PGMs arguably pose the greatest challenges and risks for state sponsors. For otherwise well governed states, the covert, small scale, illegal use of PGMs in counterterrorist campaigns may cause no more than a temporary political and reputational scandal. However, when fragile states with weak security services are confronted by a rebellion, they may have no choice but to depend on powerful PGMs. These militias may enable the regime to survive but can exacerbate the level of violence and prolong the conflict (Abbs et al. 2020, pp. 905–906). PGMs may be essential for a state to counter a major insurgency, but they frequently challenge the sponsoring government’s authority and can even usurp state sovereignty. Militias in Nigeria’s North East have become the main source of policing, security and governance functions in many local communities. As these PGMs have profited from the continued instability since 2009, they are considered unlikely to willingly de-mobilise once the military conflict with jihadist groups is over (Felbab-Brown, 2020). In Ukraine, the PGMs raised to fight in the Donbass in 2014 continue to wield considerable political power and have popular legitimacy. Although most of these militias have been absorbed into the National Guard or other security forces, some have remained largely independent and politicised (Marten and Oliker, 2017). Powerful oligarch sponsors and militia commanders have threatened action if the government makes concessions to the separatists. The Azov Battalion, in particular, has also been linked to far-right extremism, which plays into the Russian narrative that Ukraine is a fascist state (Nemtsova and Dickey, 2019; Aliyev, 2016, pp. 509–510). Ukraine’s PGMs potentially challenge Ukraine’s stability and make the conflict in Donbas even harder to resolve.

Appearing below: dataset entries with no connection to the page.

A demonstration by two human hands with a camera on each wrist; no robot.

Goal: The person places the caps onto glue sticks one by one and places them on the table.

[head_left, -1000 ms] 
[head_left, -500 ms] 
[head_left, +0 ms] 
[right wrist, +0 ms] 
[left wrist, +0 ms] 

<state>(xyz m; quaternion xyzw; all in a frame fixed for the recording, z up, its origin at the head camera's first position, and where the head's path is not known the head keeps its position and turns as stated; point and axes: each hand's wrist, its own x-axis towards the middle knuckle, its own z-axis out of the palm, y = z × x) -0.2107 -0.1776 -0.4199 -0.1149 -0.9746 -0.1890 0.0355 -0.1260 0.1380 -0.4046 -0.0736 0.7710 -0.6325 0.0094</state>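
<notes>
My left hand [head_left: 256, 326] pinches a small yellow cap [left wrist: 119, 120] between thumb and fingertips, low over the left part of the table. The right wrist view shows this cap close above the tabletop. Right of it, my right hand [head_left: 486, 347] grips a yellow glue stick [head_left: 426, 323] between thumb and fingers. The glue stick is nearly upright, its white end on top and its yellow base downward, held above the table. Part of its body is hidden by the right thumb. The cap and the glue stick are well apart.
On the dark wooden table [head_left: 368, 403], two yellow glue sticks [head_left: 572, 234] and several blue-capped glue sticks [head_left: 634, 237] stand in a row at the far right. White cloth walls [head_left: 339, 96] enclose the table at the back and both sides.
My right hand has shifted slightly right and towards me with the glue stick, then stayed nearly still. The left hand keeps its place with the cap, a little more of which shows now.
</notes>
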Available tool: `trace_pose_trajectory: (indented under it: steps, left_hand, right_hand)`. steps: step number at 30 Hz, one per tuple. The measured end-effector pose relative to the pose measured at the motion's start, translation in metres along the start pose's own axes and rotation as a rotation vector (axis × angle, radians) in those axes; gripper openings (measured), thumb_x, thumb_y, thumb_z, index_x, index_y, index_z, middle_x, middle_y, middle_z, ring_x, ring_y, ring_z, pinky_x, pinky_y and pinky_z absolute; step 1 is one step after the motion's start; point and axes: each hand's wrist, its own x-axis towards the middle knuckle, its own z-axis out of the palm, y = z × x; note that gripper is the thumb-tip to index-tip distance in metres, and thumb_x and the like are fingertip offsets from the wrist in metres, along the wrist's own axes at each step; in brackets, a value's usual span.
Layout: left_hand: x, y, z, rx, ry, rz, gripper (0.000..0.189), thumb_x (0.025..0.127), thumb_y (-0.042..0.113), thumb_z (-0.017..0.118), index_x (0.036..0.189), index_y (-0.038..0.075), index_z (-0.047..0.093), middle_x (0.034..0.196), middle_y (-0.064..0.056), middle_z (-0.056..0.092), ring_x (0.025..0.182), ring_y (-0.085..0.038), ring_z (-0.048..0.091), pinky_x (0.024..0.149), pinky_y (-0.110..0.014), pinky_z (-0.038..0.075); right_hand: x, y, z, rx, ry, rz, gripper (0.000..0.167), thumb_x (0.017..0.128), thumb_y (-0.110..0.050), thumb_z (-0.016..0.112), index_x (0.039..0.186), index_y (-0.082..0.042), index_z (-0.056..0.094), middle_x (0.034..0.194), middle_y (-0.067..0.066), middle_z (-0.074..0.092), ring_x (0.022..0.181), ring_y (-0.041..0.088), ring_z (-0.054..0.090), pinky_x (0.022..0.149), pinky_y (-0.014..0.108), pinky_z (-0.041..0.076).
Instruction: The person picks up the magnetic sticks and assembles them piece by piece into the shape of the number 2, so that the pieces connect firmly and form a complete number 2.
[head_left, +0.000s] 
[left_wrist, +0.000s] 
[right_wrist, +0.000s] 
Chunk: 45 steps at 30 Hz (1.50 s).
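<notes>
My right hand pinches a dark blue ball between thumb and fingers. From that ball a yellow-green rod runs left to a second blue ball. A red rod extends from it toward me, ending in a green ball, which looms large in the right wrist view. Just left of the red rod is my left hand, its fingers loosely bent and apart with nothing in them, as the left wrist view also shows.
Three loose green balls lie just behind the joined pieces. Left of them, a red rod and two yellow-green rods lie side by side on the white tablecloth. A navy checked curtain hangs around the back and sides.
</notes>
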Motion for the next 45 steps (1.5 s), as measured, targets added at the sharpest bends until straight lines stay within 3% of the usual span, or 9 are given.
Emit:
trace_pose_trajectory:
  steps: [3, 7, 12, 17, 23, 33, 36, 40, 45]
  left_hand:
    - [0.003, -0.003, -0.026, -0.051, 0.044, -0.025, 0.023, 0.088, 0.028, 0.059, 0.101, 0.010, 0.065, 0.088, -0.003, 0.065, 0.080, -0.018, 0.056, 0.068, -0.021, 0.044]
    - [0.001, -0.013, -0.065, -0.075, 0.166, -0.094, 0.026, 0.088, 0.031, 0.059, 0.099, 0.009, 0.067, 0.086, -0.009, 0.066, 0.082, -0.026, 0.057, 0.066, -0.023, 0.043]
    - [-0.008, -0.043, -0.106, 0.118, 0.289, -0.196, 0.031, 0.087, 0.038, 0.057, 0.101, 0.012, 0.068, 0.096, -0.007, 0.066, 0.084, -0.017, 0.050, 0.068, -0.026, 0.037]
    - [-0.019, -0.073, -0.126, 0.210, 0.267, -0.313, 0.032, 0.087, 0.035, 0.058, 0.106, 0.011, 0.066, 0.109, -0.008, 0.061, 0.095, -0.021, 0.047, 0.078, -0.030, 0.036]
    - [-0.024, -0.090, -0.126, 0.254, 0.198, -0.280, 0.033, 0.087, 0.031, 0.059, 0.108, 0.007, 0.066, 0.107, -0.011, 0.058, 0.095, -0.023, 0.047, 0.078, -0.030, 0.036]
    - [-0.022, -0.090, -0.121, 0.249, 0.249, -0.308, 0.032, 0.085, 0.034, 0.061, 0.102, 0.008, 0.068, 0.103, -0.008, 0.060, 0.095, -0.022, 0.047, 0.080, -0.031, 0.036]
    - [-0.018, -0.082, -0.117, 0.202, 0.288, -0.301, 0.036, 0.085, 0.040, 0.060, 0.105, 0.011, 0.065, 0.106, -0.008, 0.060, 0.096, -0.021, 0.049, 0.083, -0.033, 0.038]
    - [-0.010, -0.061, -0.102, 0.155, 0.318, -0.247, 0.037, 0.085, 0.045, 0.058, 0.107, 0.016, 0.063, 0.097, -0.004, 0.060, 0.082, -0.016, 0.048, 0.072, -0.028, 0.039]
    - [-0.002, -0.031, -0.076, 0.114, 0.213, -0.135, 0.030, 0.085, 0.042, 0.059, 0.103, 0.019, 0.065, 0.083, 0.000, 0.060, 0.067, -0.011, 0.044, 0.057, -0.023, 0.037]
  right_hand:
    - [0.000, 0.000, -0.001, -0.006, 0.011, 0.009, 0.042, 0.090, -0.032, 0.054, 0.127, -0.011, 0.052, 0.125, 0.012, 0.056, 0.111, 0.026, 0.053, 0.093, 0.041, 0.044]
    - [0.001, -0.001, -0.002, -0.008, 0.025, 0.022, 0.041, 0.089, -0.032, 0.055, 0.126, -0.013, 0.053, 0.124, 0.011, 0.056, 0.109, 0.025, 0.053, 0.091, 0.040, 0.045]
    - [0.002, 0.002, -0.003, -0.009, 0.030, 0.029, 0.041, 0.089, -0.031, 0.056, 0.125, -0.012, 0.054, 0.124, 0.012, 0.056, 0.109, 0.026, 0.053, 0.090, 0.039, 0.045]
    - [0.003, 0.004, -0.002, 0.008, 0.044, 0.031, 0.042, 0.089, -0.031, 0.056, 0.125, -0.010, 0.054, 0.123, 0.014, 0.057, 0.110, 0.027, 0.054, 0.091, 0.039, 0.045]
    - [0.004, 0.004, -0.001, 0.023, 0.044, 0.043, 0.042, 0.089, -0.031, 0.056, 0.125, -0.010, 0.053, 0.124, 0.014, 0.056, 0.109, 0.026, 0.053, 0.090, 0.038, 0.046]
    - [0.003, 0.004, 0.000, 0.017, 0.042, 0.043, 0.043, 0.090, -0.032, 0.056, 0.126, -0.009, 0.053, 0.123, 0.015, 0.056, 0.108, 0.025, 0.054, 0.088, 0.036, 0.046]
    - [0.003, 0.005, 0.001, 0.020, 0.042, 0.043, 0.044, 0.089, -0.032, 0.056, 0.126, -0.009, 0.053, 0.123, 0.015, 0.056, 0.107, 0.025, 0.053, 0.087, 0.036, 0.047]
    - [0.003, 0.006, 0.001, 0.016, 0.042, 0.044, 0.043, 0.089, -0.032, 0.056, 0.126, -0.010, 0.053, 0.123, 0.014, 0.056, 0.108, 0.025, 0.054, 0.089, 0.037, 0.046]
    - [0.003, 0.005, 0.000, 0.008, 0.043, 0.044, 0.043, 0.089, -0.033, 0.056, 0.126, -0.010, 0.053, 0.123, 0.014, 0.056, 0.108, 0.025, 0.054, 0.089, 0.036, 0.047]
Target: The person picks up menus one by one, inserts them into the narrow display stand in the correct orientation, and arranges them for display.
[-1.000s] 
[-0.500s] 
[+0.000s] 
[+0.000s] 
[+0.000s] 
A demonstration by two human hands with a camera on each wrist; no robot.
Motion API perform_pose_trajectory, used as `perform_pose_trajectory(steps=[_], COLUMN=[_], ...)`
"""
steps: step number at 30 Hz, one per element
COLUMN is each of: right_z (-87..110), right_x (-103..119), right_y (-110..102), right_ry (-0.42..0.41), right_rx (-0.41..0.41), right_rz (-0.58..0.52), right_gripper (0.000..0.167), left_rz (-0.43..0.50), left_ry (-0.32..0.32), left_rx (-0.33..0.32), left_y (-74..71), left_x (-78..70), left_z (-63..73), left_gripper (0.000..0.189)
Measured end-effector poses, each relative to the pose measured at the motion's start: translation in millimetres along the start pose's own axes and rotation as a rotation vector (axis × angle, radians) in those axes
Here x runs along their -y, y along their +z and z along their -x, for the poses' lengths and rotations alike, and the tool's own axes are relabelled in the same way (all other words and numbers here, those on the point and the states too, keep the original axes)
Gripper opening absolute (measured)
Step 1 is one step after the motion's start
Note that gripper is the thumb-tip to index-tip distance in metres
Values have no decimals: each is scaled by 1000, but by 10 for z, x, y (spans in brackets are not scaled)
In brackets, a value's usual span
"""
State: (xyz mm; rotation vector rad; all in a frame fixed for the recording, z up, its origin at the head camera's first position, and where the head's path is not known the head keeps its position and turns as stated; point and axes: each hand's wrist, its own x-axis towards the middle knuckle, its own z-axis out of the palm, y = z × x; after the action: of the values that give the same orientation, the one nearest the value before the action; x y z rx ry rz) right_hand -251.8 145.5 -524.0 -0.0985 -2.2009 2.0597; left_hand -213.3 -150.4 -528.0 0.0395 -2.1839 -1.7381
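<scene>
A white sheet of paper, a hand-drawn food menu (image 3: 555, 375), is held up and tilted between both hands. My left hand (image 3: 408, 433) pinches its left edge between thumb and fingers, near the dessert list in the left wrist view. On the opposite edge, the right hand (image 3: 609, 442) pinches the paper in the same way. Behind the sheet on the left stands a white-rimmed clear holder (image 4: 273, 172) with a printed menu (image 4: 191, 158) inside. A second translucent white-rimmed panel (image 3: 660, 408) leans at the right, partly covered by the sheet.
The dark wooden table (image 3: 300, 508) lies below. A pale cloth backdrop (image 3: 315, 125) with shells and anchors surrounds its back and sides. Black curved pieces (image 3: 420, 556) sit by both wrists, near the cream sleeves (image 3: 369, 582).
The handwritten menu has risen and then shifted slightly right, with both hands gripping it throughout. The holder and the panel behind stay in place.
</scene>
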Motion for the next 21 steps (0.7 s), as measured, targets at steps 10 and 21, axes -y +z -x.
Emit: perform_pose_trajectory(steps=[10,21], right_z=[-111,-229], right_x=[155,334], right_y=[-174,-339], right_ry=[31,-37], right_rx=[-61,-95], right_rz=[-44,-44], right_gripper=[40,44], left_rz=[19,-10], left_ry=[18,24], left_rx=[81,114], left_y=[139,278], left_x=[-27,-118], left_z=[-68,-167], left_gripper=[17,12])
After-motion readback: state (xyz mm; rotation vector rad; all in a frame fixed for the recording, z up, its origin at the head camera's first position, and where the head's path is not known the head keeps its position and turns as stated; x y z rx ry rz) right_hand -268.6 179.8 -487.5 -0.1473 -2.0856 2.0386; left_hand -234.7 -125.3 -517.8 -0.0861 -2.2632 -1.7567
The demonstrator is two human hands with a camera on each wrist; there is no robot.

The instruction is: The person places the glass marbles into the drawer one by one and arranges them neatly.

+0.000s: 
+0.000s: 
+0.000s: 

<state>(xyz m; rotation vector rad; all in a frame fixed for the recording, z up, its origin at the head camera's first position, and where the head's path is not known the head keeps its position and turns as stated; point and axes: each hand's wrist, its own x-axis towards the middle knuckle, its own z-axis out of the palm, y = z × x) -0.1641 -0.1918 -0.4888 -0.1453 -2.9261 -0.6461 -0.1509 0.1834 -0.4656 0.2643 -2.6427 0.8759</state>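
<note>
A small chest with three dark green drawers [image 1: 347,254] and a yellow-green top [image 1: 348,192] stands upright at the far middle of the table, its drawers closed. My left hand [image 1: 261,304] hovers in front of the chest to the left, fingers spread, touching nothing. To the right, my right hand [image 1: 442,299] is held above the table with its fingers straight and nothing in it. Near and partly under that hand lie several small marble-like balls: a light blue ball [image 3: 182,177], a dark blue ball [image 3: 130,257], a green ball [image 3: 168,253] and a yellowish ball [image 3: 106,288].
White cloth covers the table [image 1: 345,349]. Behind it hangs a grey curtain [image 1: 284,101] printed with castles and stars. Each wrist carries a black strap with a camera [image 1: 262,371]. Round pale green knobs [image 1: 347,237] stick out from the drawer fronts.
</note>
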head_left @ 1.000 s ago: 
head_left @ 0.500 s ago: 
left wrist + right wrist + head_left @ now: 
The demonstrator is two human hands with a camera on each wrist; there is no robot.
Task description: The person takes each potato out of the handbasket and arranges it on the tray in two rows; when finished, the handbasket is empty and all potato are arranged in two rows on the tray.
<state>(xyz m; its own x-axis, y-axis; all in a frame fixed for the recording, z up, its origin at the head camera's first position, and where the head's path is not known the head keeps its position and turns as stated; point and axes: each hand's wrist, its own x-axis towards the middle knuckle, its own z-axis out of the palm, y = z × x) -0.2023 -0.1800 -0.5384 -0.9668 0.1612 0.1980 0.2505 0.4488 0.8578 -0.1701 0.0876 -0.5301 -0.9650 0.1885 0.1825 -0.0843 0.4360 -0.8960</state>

PGMs in Iraq represent an even greater threat to the sovereignty of the state because so many Shia groups are sponsored and supported by Iran, which regards them as its own proxy forces. At the height of the fighting against Daesh, Shiite irregulars organised by the LH and IRGC largely replaced the Iraqi Army (Hughes, 2016, pp. 211–212). Many militias established to combat Daesh continue to operate independently of Iraq’s security forces and even threaten “state capture”. The leading pro-Iranian PGM, Kata’ib Hezbollah, functions in a manner similar to Hezbollah in Lebanon. It has established significant political influence, conducted unsanctioned terrorist attacks against US forces in Iraq and defied demands by the government to disarm (Counter Extremism Project, 2020b; Frantzman, 2020). To date, Assad’s regime in Syria has avoided a similar fate, although Iran played a leading role in sponsoring its PGMs. The Syrian regime was able to leverage its international backing, especially from Russia, to resist greater Iranian control in its internal affairs. This has allowed the state to retain a greater degree of authority and independence than has been possible in Iraq (Giustozzi 2020; Leenders and Giustozzi, 2019, pp. 173–174).
Conclusions
Proxy wars will remain the norm for the foreseeable future. Two major geo-strategic developments drive this assertion. Firstly, there is the renewal of great power competition for influence, resources and security and secondly, the imperative for states to achieve these objectives without employing their military forces in a manner that could cause a major war. States prefer to keep their rivalries below the threshold of conventional armed conflict. Therefore, proxy actors can provide a means of distancing a sponsoring state from direct combat and keeping its involvement indirect, if not deniable.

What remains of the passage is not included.